A desistência de uma ação judicial após a contestação, quando envolve a União e suas autarquias, não pode ser tratada como ato unilateral do autor. Em matéria de coeficientes do Fundo de Participação dos Municípios (FPM), uma solução administrativa superveniente obtida durante o curso do processo implica renúncia ao direito material discutido, produzindo coisa julgada de mérito.
Esse foi o entendimento adotado pela 1ª Vara Federal Cível do Amazonas, ao extinguir com resolução de mérito ação proposta pelo Município de Fonte Boa contra a União e o IBGE.

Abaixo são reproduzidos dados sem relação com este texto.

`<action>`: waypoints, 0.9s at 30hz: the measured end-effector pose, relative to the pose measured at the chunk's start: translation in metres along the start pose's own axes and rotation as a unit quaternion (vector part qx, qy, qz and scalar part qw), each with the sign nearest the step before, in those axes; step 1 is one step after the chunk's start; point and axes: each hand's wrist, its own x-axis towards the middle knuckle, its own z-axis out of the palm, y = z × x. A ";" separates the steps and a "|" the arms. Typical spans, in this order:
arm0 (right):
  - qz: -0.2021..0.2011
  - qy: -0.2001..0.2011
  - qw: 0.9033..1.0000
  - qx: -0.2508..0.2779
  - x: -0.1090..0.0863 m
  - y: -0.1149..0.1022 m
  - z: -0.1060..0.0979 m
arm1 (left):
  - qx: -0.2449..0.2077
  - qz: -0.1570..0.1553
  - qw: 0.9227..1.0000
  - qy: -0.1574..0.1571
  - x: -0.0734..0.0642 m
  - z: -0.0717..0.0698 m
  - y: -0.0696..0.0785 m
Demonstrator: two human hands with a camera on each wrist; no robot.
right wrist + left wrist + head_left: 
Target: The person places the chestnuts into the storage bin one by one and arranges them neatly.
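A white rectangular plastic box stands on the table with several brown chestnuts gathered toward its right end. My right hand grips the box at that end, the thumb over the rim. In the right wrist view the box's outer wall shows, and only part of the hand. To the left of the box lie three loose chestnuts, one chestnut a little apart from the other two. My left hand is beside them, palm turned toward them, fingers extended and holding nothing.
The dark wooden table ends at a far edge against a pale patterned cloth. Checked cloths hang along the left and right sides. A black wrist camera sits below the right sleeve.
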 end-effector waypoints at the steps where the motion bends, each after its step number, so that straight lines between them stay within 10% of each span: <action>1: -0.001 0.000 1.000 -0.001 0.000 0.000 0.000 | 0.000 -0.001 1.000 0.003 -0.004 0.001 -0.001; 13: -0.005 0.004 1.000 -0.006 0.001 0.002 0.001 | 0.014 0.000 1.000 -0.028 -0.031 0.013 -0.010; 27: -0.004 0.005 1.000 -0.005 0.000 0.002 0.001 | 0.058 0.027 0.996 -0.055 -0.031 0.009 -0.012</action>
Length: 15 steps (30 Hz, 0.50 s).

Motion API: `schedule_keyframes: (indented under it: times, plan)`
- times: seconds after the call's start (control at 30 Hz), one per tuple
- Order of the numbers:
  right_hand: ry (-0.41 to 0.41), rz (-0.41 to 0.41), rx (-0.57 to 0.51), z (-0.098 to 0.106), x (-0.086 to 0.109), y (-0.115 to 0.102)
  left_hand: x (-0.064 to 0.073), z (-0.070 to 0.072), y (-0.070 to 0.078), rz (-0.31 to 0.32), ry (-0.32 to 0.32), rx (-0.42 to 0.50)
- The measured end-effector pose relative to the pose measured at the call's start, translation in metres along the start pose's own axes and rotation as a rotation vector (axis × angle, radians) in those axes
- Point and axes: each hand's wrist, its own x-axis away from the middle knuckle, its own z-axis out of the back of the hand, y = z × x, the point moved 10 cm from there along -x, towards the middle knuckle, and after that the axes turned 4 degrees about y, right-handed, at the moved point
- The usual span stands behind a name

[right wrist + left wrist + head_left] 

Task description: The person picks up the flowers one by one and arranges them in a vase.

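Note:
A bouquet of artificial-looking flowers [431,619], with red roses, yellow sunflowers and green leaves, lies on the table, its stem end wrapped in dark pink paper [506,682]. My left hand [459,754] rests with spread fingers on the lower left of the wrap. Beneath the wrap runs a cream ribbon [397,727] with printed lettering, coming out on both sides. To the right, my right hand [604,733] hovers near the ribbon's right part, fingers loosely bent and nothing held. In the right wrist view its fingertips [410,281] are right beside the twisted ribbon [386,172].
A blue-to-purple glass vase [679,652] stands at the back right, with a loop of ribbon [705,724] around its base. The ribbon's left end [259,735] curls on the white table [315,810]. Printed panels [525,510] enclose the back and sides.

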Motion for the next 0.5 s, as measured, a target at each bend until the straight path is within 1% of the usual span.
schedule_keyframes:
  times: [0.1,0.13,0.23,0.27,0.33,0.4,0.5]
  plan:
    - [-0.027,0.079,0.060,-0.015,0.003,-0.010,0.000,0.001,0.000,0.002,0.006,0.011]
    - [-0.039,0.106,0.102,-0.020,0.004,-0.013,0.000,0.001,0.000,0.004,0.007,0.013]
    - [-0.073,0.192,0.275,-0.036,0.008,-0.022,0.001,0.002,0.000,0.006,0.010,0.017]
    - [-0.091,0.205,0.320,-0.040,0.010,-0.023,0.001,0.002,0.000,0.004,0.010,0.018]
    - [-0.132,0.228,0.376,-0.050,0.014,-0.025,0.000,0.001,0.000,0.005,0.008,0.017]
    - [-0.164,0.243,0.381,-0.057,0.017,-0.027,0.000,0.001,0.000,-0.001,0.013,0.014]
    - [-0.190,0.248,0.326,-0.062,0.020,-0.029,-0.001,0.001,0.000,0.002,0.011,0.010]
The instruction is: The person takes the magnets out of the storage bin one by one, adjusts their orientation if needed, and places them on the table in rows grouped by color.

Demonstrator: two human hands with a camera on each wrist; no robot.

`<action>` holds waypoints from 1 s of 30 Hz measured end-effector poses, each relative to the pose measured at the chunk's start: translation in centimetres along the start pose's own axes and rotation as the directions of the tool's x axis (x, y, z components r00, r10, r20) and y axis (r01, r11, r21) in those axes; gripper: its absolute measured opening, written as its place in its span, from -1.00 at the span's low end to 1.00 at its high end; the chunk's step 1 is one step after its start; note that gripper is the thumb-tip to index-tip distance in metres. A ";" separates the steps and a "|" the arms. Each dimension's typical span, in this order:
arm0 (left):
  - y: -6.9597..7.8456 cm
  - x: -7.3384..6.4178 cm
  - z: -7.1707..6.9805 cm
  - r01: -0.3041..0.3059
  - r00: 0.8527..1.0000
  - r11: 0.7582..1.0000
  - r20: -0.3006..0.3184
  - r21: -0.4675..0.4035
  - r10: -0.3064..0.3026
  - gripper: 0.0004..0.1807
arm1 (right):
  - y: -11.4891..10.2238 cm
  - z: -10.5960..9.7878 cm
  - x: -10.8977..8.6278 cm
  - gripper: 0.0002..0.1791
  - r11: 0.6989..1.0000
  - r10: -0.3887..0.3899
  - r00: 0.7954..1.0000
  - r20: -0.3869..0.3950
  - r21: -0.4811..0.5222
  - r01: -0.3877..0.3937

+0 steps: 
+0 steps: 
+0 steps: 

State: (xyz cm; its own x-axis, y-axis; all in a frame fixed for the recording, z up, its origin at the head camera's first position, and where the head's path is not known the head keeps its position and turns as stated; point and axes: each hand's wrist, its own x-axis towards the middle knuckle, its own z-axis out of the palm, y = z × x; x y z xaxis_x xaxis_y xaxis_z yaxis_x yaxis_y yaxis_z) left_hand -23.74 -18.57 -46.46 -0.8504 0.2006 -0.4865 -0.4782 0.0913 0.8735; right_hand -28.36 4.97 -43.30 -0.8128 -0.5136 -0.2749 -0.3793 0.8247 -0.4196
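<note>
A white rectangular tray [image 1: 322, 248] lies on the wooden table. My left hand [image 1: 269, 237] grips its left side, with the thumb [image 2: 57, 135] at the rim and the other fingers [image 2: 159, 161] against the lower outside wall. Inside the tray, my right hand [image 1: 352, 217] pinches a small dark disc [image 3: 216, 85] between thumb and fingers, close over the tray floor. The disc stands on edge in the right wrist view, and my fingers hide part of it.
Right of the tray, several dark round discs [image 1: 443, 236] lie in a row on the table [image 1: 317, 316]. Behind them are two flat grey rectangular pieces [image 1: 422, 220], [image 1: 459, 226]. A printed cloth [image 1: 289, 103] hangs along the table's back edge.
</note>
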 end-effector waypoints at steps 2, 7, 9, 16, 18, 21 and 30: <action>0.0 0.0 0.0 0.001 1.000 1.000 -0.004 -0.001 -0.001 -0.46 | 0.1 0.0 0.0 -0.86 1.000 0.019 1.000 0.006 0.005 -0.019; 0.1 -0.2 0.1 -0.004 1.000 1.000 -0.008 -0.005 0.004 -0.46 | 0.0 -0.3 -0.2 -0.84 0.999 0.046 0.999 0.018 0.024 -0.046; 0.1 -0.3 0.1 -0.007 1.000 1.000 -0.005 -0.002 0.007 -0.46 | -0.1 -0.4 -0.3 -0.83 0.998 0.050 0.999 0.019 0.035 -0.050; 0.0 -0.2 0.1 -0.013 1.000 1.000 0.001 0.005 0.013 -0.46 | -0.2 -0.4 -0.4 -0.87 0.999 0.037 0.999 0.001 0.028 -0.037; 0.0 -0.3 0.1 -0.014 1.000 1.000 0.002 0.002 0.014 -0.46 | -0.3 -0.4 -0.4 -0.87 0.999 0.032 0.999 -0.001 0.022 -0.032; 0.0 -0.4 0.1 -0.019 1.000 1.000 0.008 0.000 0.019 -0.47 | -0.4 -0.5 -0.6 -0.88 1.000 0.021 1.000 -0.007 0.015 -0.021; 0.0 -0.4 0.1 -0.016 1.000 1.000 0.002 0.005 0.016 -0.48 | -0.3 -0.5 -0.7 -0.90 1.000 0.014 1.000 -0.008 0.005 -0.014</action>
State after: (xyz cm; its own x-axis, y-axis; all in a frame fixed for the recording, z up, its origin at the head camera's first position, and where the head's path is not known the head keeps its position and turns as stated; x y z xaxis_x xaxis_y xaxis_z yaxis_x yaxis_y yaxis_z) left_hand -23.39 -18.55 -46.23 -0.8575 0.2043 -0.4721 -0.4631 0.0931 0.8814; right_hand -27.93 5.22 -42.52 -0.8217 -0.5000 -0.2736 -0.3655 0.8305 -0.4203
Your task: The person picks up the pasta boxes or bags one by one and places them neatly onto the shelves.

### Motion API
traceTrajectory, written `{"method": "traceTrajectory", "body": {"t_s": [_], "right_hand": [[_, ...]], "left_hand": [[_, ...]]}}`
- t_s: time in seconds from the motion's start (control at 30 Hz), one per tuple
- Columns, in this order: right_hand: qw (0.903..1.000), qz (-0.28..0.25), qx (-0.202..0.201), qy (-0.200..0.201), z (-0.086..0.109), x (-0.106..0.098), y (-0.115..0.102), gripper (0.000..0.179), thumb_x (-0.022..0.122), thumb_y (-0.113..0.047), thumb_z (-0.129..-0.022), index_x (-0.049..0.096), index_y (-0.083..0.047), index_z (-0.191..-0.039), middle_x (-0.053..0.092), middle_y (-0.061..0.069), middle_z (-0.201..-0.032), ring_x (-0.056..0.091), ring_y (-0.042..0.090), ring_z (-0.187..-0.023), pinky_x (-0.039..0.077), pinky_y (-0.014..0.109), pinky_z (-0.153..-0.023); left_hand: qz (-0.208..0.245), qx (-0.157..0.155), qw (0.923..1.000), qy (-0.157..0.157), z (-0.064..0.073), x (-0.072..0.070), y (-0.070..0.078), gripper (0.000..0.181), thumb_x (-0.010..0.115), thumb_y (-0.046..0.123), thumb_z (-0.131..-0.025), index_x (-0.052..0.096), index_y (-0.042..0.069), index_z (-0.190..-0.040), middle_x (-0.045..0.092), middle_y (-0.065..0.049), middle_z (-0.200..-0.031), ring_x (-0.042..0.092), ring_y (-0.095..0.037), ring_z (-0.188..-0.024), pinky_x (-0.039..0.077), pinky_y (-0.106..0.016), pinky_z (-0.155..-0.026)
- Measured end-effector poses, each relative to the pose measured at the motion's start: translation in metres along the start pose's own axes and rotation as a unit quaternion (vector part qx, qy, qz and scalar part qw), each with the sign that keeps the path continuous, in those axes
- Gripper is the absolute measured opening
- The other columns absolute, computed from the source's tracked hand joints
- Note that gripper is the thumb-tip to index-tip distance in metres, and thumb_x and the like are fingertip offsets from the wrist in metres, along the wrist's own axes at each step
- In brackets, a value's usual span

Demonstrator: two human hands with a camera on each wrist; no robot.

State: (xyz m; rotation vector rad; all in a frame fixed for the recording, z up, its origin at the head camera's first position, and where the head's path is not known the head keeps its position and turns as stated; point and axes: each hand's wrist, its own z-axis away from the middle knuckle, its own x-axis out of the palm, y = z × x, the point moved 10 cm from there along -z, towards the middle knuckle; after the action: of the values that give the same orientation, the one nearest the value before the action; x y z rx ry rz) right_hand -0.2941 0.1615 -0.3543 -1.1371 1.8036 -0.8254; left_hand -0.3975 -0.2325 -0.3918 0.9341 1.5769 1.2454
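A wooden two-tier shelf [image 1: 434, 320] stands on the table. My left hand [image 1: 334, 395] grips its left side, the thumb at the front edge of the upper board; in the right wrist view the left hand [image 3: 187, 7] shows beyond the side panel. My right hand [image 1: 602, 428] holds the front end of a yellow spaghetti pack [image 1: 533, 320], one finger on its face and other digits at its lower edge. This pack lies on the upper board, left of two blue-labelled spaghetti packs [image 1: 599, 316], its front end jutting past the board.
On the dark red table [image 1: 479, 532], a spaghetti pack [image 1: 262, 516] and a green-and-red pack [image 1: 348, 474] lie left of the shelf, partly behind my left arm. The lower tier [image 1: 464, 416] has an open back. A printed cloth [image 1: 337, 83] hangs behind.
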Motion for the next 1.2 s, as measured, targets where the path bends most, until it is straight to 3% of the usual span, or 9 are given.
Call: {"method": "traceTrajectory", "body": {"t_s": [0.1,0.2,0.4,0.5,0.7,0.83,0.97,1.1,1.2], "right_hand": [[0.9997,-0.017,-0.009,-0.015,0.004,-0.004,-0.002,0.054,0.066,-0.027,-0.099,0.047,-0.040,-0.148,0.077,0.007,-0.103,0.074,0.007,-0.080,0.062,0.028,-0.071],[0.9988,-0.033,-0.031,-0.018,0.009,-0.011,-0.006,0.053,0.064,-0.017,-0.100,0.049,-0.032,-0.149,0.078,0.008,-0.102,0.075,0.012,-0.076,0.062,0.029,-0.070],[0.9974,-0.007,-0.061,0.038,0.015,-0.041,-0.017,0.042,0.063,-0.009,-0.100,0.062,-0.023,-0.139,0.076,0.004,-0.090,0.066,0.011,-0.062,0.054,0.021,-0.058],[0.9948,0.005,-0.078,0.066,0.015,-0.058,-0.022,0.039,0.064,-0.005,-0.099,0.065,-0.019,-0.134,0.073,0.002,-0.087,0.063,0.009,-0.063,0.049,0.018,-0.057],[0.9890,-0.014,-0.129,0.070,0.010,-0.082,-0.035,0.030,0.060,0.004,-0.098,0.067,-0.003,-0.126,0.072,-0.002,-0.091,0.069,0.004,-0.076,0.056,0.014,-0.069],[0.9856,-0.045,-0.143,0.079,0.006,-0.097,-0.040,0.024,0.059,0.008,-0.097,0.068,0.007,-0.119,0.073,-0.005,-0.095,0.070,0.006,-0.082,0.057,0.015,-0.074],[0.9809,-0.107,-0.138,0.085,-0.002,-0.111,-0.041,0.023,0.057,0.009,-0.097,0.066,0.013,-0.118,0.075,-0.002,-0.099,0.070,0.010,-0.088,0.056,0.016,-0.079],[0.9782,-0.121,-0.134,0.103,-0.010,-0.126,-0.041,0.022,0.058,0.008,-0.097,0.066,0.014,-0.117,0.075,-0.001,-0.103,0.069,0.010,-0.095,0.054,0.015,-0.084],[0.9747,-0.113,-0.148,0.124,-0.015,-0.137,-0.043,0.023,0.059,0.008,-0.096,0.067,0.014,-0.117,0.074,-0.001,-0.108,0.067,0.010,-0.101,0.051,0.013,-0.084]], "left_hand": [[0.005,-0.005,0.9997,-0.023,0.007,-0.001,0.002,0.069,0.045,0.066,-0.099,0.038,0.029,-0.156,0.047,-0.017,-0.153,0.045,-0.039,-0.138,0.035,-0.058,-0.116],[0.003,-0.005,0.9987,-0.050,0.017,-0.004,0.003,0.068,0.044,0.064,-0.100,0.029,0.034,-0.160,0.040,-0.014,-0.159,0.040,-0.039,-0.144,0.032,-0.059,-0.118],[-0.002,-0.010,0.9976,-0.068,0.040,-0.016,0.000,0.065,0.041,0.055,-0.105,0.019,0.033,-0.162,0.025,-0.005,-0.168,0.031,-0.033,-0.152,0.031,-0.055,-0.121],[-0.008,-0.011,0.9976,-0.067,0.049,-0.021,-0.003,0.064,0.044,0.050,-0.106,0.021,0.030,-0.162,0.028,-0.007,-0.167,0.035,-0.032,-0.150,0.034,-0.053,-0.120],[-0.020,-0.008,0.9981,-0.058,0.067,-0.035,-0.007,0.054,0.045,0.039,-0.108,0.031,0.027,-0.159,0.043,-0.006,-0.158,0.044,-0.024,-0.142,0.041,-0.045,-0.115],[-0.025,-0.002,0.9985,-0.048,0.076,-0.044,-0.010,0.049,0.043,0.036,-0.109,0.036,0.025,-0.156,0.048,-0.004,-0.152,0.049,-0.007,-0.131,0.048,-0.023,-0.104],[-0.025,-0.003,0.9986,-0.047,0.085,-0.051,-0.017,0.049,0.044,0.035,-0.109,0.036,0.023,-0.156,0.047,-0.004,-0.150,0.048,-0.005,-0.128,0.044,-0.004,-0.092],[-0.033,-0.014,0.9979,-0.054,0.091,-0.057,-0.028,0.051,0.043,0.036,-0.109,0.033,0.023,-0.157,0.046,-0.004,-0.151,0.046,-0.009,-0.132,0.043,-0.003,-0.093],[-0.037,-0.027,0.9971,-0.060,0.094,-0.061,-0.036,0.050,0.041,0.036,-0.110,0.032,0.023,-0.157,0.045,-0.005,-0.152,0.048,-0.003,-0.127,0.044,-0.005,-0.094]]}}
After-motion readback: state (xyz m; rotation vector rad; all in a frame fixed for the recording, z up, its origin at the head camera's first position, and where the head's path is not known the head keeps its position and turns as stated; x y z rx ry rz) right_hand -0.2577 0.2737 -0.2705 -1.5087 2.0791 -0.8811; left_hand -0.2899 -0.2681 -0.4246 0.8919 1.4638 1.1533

A demanda buscava majorar o coeficiente do FPM de Fonte Boa para o exercício de 2025, elevando-o de 1,4 para 2,0. O Município sustentava que a estimativa populacional do IBGE — 27.875 habitantes — utilizada pelo TCU na Decisão Normativa nº 213/2024 estava subestimada. Para comprovar essa alegação, apresentou dados administrativos internos, como o número de eleitores e de beneficiários do Bolsa Família, com o argumento de que sua população real superaria o patamar de 44.149 habitantes exigido para o coeficiente superior.
O pedido de tutela de urgência foi indeferido, com fundamento na presunção de legitimidade dos dados demográficos oficiais e na jurisprudência regional que só admite intervenção judicial quando demonstrado erro evidente no procedimento censitário. Em seguida, União e IBGE apresentaram contestação, defendendo a metodologia utilizada e destacando um ponto sensível: por ser fundo de natureza redistributiva, o aumento da cota de um município acarreta redução proporcional nos repasses dos demais entes do Amazonas, o que exige tratamento cauteloso e uniforme.
Após as contestações, o Município informou ter obtido uma “solução administrativa” e pediu a desistência da ação. União e IBGE concordaram, mas condicionaram a anuência à renúncia expressa ao direito material (art. 3º da Lei 9.469/97), justamente para evitar que o Município retomasse o litígio no futuro, caso o ajuste administrativo fracassasse ou deixasse de produzir os efeitos desejados.
Fonte Boa insistiu na desistência simples, sem renúncia. Para o juiz, entretanto, essa postura gerava um conflito com a própria lógica do sistema federativo de repartição de receitas. Segundo a sentença, permitir desistência sem renúncia após uma solução administrativa superveniente criaria instabilidade no rateio anual do FPM, possibilitando que municípios ajuizassem ações sucessivas para testar cenários populacionais e gerar insegurança entre os demais entes federados.
O magistrado destacou que a estabilidade dos coeficientes é elemento essencial ao planejamento financeiro dos municípios, especialmente na Amazônia, onde o FPM representa a principal fonte de recursos para saúde, educação e serviços básicos. Por isso, a desistência simples — que levaria a uma extinção sem resolução de mérito — não era compatível com o interesse público. “A renúncia do direito é o único desfecho juridicamente adequado para evitar nova litigância idêntica após acordo administrativo e garantir segurança jurídica ao sistema”, concluiu.
Com essa fundamentação, o juízo homologou a desistência como renúncia, julgando extinto o processo com resolução de mérito, nos termos do art. 487, III, “c”, do CPC. A desistência apenas encerra o processo, permitindo nova ação; a renúncia extingue o direito e impede que o pedido volte a ser discutido. Por isso, diante da solução administrativa e da exigência da União, o juiz entendeu que o caso não comportava simples desistência.
O Município foi condenado ao pagamento das custas remanescentes e honorários advocatícios fixados em 10% do valor da causa, rateados entre União e IBGE. A decisão é recorrível.